D'ailleurs, voici l'essentiel de la lettre que m'ont envoyée en octobre les camarades dirigeant la commune Avant-Garde. L'extrait sera long, mais, il me semble intéressant et instructif.
«Comme la plupart des autres, notre commune s'est constituée en 1922, pendant la famine. L'initiative a été prise par la cellule communiste qui brûlait d'envie de créer une société sur des bases pleinement communales mais qui voyait mal comment et par quoi commencer. Le printemps de cette année-là avait été extrêmement dur pour les paysans car la famine atteignait des sommets. On craignait que personne n'entre dans la commune. Mais cela ne s'est pas vérifié. Après l'annonce de la fondation, il n'y eut pas de répit : on accueillait tous ceux qui voulaient devenir membres ; il en a résulté une totale variété de caractères, d'habitudes, de tendances et de souhaits ; nous pensions que la collectivisation prendrait rapidement de l'ampleur et qu'une sélection particulière des membres n'était pas nécessaire. Dans la mise en forme organisationnelle, nous rencontrions partout le soutien moral et matériel des organes des soviets et du Parti. Il semblait que nous édifiions une œuvre sociale utile et totalement nécessaire. Seuls quelques vieux spécialistes, en accord avec les koulaks, essayaient de nous entraver par tous les moyens. Notre première année se caractérisait par l'engouement aveugle pour la vie nouvelle, l'idéalisation démesurée de la nouvelle forme d'économie, le manque d'organisation et de comptabilité et l'humeur festive des membres.

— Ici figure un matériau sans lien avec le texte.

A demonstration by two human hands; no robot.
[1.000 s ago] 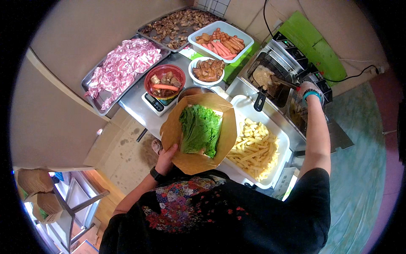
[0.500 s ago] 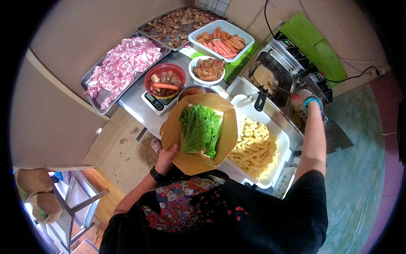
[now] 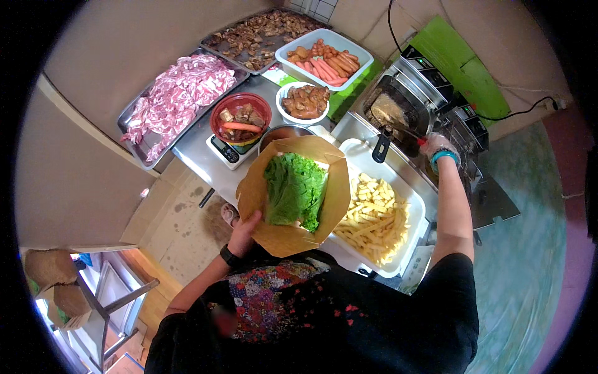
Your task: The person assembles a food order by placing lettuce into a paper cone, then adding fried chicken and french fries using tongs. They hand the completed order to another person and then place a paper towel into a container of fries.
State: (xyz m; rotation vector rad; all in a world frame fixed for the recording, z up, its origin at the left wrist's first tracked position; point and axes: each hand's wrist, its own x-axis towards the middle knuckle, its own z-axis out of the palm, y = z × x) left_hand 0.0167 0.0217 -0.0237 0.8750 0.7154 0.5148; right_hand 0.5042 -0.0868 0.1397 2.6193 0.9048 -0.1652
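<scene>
My left hand (image 3: 248, 225) grips the near left edge of an open brown paper food box (image 3: 336, 187). Green lettuce leaves (image 3: 294, 190) lie in the box, covering most of what is under them. Out to the right, my right hand (image 3: 441, 148), in a clear glove with a teal band at the wrist, is closed on a thin metal utensil with a red part (image 3: 422, 141). The utensil reaches left into the deep fryer (image 3: 412, 118), where pale food sits in bubbling oil. I cannot make out its full shape. A black basket handle (image 3: 381, 148) sticks out over the fryer's front.
A white tub of fries (image 3: 418, 230) stands right of the box. Behind are a red bowl (image 3: 242, 100) on a scale (image 3: 229, 153), a white bowl of browned meat (image 3: 305, 103), a tub of sausages (image 3: 324, 62), and trays of raw meat (image 3: 177, 93) and cooked pieces (image 3: 261, 37).
My right hand has shifted left, bringing the utensil further over the left fryer well. The box in my left hand has stayed nearly still.
</scene>
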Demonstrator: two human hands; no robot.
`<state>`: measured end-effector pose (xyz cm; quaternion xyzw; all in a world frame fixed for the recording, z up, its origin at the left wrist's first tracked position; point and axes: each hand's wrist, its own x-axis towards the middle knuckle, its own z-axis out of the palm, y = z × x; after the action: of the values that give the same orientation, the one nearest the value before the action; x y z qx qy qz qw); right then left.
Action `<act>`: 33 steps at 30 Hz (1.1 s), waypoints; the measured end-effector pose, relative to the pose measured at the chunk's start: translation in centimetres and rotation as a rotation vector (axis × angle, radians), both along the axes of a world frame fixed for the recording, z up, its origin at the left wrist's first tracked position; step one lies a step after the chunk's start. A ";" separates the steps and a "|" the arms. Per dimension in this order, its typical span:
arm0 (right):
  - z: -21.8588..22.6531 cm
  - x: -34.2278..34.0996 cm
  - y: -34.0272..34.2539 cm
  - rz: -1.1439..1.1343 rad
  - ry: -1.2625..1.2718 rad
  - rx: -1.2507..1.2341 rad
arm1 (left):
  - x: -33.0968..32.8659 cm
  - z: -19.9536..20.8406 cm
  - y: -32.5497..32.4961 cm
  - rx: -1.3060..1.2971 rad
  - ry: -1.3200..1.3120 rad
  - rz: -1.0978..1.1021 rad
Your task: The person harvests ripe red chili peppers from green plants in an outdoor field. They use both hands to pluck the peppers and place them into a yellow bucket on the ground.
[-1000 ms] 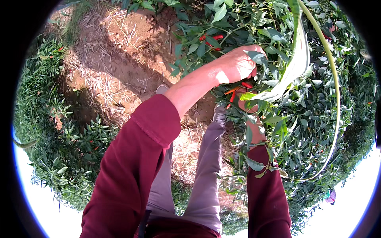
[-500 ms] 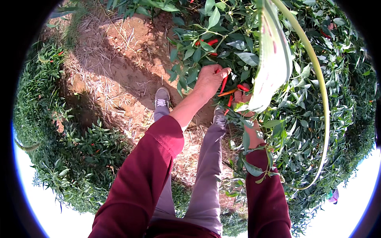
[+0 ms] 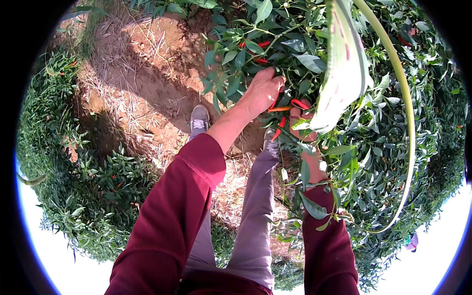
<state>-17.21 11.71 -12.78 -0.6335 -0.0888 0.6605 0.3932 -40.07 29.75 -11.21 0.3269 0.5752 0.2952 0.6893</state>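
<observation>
My left hand (image 3: pixel 263 92) reaches into a chili plant (image 3: pixel 275 46) with its fingers closed. A red chili pepper (image 3: pixel 273 104) shows beneath the fingertips. Just to the right, my right hand (image 3: pixel 302 126) is curled around several chili peppers. An orange chili (image 3: pixel 280 108) and a red chili (image 3: pixel 279 128) stick out of it to the left, and a bent red chili (image 3: pixel 300 104) lies at its top. Leaves and a large pale leaf (image 3: pixel 339 73) cover part of that hand. More red chilies (image 3: pixel 260 60) hang among the leaves beyond my left hand.
A long pale stem (image 3: pixel 404 98) arches close to the camera on the right. Dense chili plants (image 3: pixel 393 147) fill the right side, with another row (image 3: pixel 98 196) at left. Between them runs dry soil (image 3: pixel 147 93) with straw, where my shoes (image 3: pixel 199 118) stand.
My left hand has moved slightly farther into the plant, and less of the red chili at its fingers shows. My right hand keeps its place with the peppers.
</observation>
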 end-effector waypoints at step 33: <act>6.0 -7.2 9.3 -0.280 0.467 0.238 | 0.4 0.5 -8.1 -0.515 -0.389 0.072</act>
<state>-24.38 21.01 -6.77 -0.4200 0.0156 0.7126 0.5617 -39.63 21.64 -10.73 0.0585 0.4996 0.2213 0.8355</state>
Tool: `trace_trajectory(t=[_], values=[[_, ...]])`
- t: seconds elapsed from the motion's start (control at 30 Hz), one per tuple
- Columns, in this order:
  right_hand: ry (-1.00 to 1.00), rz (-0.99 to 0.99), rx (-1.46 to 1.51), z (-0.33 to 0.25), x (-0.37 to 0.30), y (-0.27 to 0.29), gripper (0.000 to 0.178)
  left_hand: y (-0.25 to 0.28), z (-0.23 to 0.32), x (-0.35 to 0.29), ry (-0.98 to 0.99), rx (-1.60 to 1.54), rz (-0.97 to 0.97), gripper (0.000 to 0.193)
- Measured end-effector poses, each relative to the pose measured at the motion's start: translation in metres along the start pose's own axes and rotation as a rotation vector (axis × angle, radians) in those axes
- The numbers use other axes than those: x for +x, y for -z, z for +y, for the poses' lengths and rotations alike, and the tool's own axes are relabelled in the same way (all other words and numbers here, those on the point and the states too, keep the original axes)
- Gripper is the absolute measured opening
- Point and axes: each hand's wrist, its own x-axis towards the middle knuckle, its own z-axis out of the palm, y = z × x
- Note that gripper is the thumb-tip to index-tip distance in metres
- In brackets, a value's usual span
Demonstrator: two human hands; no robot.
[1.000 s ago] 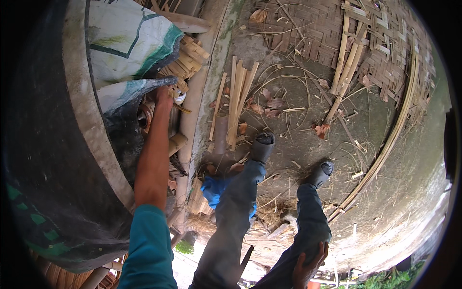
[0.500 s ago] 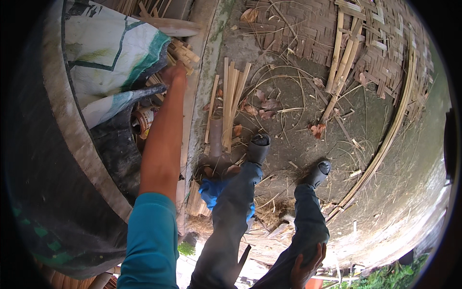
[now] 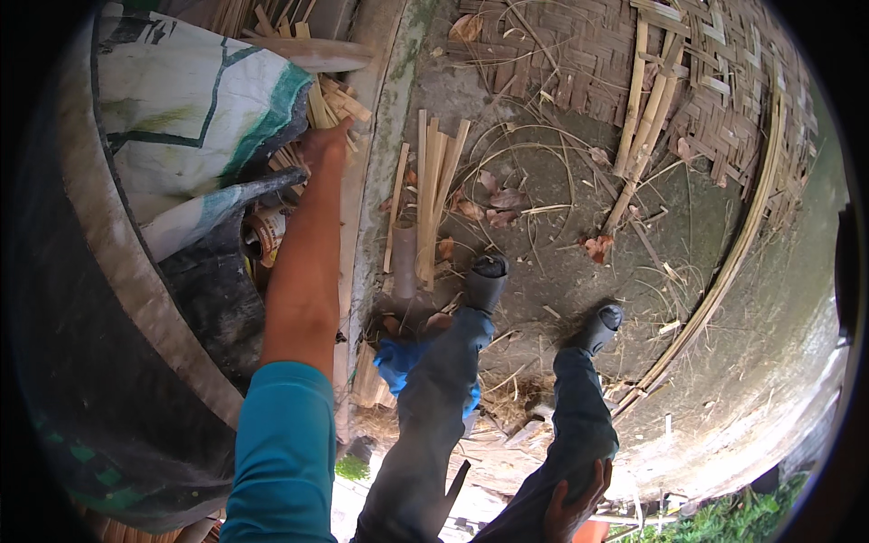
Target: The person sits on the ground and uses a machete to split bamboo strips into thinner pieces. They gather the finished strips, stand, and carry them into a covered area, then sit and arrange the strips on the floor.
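My left arm reaches forward to the far left, and my left hand (image 3: 323, 145) is closed among a bundle of short pale bamboo strips (image 3: 344, 100). Its fingers are partly hidden; the strips poke out past them. Beside that hand, a white and green sheet (image 3: 181, 100) with a black underside covers part of the pile. My right hand (image 3: 579, 507) lies on my right leg near the knee, fingers stretched and holding nothing. A dark, flat, pointed thing (image 3: 457, 489) shows between my legs; its kind is unclear.
A round printed container (image 3: 268, 231) sits by my left forearm. Several upright-lying bamboo strips (image 3: 433, 195) and a short brown tube (image 3: 405, 258) are ahead of my feet. Blue cloth (image 3: 398, 362) lies by my left leg. Woven bamboo matting (image 3: 579, 54) covers the far right, with long bent strips (image 3: 724, 271).
My left hand has shifted slightly down and left at the bamboo strips, and some strips have moved with it. The right hand stays on the leg.
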Motion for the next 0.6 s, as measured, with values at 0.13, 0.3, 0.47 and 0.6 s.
trace_trajectory(t=[0.13,0.3,0.47,0.6], values=[[-0.015,0.003,-0.027,-0.004,-0.001,-0.002,0.075,0.004,0.01,-0.017,-0.003,0.098,0.02,0.119],[0.032,-0.014,0.023,-0.003,0.005,0.003,0.075,0.005,-0.043,0.048,-0.04,0.081,0.046,0.117],[-0.019,0.003,0.012,-0.006,0.003,-0.001,0.076,-0.001,-0.029,0.004,-0.232,-0.03,0.144,0.103],[-0.011,-0.02,-0.003,-0.005,0.006,0.003,0.075,0.018,-0.033,0.006,-0.276,-0.118,0.124,0.09]])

La deuxième année, les espoirs de croissance économique nous donnèrent encore plus des ailes : les ensemencements avaient augmenté de 100%, le cheptel était passé de 12 à 22 chevaux, on avait commencé de grands chantiers de construction de logements et d'ateliers, un moulin fut équipé, on avait acquis une baraterie et bien d'autres choses. Dans la commune, on espérait mécaniser le travail. Ca nous a valu une douche froide les années suivantes. La première difficulté à laquelle nous nous sommes heurtés a été notre incompétence à diriger une grande exploitation combinée. Il n'y avait personne pour nous donner des directives, des instructions. Il a fallu se débrouiller tout seul, souvent chercher une solution en aveugle, et nous avons subi plus d'une fois de grosses pertes ; c'était inévitable. L'organisation du travail a été la deuxième difficulté : la routine avait commencé. De plus en plus, on sentait les défauts, l'impréparation, l'incompétence dans la vie et l'économie communales; de plus, on manquait du plus strict nécessaire, les demandes individuelles croissantes dépassant les moyens ; il y avait aussi le retard culturel général. Tout cela obligeait à des efforts physiques et intellectuels constants de la part des participants de la commune. Mais cela contredisait le slogan : «de chacun selon ses capacités à chacun selon ses besoins». Car chacun comprend cela à sa manière, ce qui a conduit à l'absence d'intérêt personnel immédiat pour le travail et les affaires. Les avantages du travail collectif sont modestes. Par exemple, les sept personnes qui s'occupent des semailles font le travail de 20 personnes dans une exploitation individuelle; pour la récolte du blé, il faut 25 personnes au lieu de 50 ; il y a une réelle économie de moyens dans l'approvisionnement de l'exploitation et de ses membres ; les produits alimentaires s'écoulent mieux etc. Mais tous ces avantages recouvrent à peine les pertes dues au relâchement et à la mauvaise volonté dans le travail. Nous allons donc survivre, oui. Mais, nous n'avons pas trouvé le moyen d'augmenter la productivité du travail, de stimuler la motivation et l'intérêt. Enfin, nous n'avons pas trouvé les bonnes formes de relations entre les différentes branches d'une grande exploitation combinée, basée sur les principes du communisme. Et bien, tant qu'il en sera ainsi, nous ne saurons pas développer et perfectionner l'exploitation.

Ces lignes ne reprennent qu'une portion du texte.